Looks like my cell phone service branding will be changing … again. Sort of like a guy at a company which keeps getting acquired or merged with — the desk…

Looks like my cell phone service branding will be changing … again. Sort of like a guy at a company which keeps getting acquired or merged with — the desk stays the same, but the business cards keep getting replaced.

AT&T Inc.’s planned rebranding of Cingular Wireless cell phone service under the AT&T name – not AT&T Wireless – is slated to start next week with a multimedia ad campaign announcing what’s expected to be a multi-month transition.

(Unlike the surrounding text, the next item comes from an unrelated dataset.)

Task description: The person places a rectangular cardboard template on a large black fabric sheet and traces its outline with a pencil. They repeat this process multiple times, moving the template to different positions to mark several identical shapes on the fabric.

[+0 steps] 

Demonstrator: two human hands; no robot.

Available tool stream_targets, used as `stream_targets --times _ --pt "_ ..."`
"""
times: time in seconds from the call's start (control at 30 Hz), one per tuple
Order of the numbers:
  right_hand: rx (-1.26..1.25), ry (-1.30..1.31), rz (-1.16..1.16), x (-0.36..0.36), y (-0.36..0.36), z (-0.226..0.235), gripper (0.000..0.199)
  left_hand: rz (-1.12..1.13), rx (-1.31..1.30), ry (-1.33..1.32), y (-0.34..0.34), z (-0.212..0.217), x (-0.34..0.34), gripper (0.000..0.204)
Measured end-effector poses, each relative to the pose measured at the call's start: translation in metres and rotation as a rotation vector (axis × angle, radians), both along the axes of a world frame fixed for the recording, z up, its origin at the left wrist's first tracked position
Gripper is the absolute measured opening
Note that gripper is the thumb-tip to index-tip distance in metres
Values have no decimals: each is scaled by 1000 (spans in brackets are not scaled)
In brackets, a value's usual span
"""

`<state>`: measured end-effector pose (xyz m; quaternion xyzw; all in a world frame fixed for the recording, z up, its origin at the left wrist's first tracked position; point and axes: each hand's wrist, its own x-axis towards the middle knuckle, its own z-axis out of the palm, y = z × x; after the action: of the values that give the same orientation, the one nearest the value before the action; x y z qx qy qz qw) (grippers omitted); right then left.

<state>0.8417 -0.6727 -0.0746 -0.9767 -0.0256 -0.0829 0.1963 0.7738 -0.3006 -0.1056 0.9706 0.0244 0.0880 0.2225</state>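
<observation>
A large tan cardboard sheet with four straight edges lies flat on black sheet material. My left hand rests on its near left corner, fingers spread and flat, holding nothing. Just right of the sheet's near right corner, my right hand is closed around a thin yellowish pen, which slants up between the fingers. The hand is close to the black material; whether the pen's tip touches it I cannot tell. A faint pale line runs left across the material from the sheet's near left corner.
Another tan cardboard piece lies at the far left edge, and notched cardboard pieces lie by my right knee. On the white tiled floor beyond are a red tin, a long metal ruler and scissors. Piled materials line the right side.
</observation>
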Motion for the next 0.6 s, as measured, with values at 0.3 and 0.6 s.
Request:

[…] Cingular’s name and orange “Jack” logo, both created only six years ago, will continue to appear alongside the AT&T brand and blue “globe” logo until the company is confident customers won’t be confused by the switch, AT&T announced Friday.

But by midyear, it’s “likely” the Cingular name and symbol will be disappearing from ads, promotional materials, trucks, bills, stores and buildings, said Wendy Clark, senior vice president of advertising for San Antonio-based AT&T. The only remnant to survive the transition will be the orange, which will be used for accent and background coloring for AT&T’s cellular products and services.

So far, with a single phone, I’ve managed to have … well, this will be the third “name” to show up.

In fact, a dwindling number of Cingular subscribers are still carrying around phones bearing the name and logo AT&T Wireless – artifacts of a tongue-twisting corporate saga that’s both confusing and amusing.

Today’s AT&T was known as SBC Communications until late 2005, when that regional Bell company acquired its former parent, the AT&T Corp. long-distance business. Several years before that deal, the AT&T long-distance company spun off its cell phone business, AT&T Wireless, as an independent concern. Then, in late 2004, AT&T Wireless was acquired by Cingular, which had no real desire or legal right to adopt a brand still owned by the AT&T long-distance business.

 

Instead, Cingular parents SBC and BellSouth decided to unify the companies under the Cingular brand, neither one realizing they’d all soon be merged into one company called AT&T.

 

Estimates vary widely, but there’s no doubt that billions of dollars have been spent creating the Cingular brand from scratch and marketing its products under that name.

The annoying thing is, despite being a “Cingular” customer, most of the cellular services I get through them are still “Cingular (Formerly AT&T Wireless) / mmode” — which doesn’t get much love form Cingular (and will probably be even more orphaned by the new AT&T.